もしこのキズが「許容範囲内」ならば、必ずスマホなどで写真を撮って保存し、退去時に担当者に説明すれば、修繕費用を請求させられることはありませんので、自衛のために必ず写真を撮っておいてください。


またキズが許容範囲外だった場合、管理会社に連絡してもらえれば「無償対応」で交換してくれます。


最近では管理会社独自のアプリがあり、入居前にキズなどがあった場合、アプリ内に保存することができるので、アプリをインストールするのもいい対応策だと思います。



5.家賃を滞納してしまった


家賃支払い日に口座が残高不足で「引落ができなかった」ことはよくあります。

この場合は、管理会社の方から次回引落日の連絡が入りますので、期日前にご入金して頂ければ、何ら問題はありません。


ただ再引落日を過ぎても「入金確認」ができなければ、管理会社や保証会社から電話連絡が来ます。もし家賃の支払いが難しい場合には、わかった時点で管理会社に連絡して下さい。管理会社では、公的な貸付制度をご紹介することができるので、連絡さえして頂ければ、家賃滞納額が増えることはありません。


ただし、管理会社及び家賃保証会社からの連絡を無視し続け、3か月目を超えてしまうと、家賃保証会社では「強制退去」(正式にはお部屋明け渡し訴訟)手続きに入り、裁判となってしまいます。



裁判に入る前に、必ず管理会社の顧問弁護士から「内容証明」が届きますので、裁判に入る前までに滞納家賃を支払ってもらえれば、裁判になることはありません。しかし入金がなければ一気に裁判に突入し、ご入居者様が勝つ見込みはまずありませんので、最終的には退去せざるを得なくなります。
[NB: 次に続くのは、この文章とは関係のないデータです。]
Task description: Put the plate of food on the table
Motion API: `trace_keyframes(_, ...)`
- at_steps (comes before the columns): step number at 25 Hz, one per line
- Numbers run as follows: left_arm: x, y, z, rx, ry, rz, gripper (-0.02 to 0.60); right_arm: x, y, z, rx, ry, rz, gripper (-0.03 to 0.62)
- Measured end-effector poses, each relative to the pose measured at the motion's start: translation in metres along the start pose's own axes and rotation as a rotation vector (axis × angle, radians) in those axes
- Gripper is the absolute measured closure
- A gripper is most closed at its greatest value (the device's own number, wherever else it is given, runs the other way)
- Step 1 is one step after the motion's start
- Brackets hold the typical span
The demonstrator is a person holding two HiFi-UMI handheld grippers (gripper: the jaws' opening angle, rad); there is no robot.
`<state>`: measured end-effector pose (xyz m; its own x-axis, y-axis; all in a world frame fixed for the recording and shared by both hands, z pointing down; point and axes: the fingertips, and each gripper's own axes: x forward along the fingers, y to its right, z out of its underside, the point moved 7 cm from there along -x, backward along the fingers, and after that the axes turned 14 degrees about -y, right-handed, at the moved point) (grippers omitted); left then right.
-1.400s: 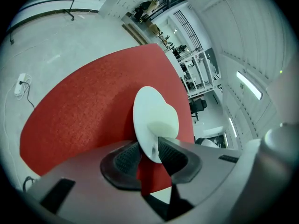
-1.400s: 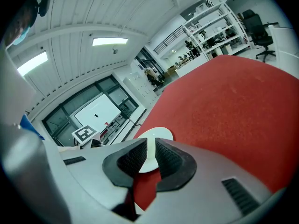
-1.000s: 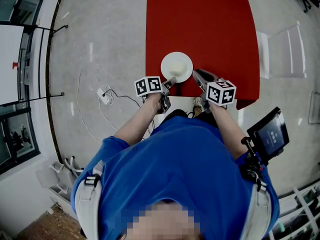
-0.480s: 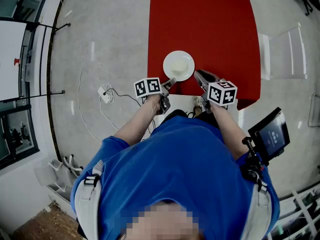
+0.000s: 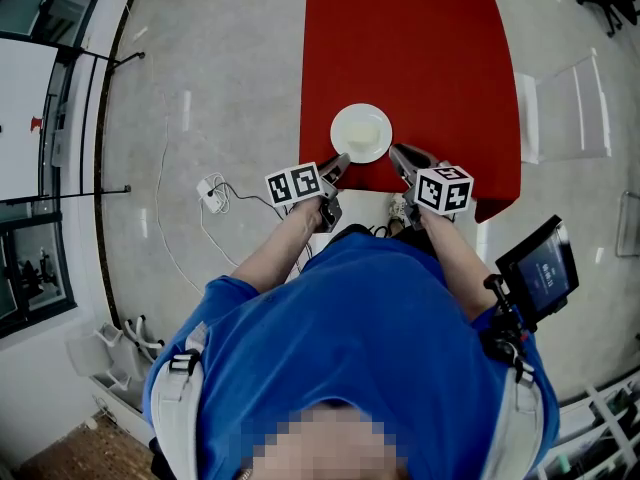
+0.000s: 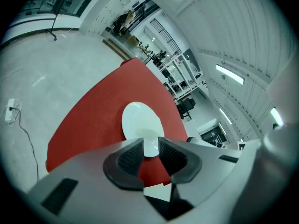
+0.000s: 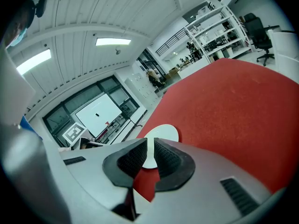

滞納を繰り返していたり、強制退去処分が出てしまうと、今冨居のお部屋探しに非常に不利になってしまうので、もし滞納しそうになった場合には、必ず管理会社に相談して下さい。



6.まとめ


賃貸アパートのトラブルは数字で見る限り多くなっていますが、ただ管理会社が管理をしっかり行っていれば、ある程度のトラブルは回避することができます。


またトラブルが発生したとしても、管理会社は解決に向けたノウハウを持っていますので、もし何か心配なことがありましたら、お気軽に相談してみてはいかがですか?



今日も最後までブログを読んでいただきまして、ありがとうございます。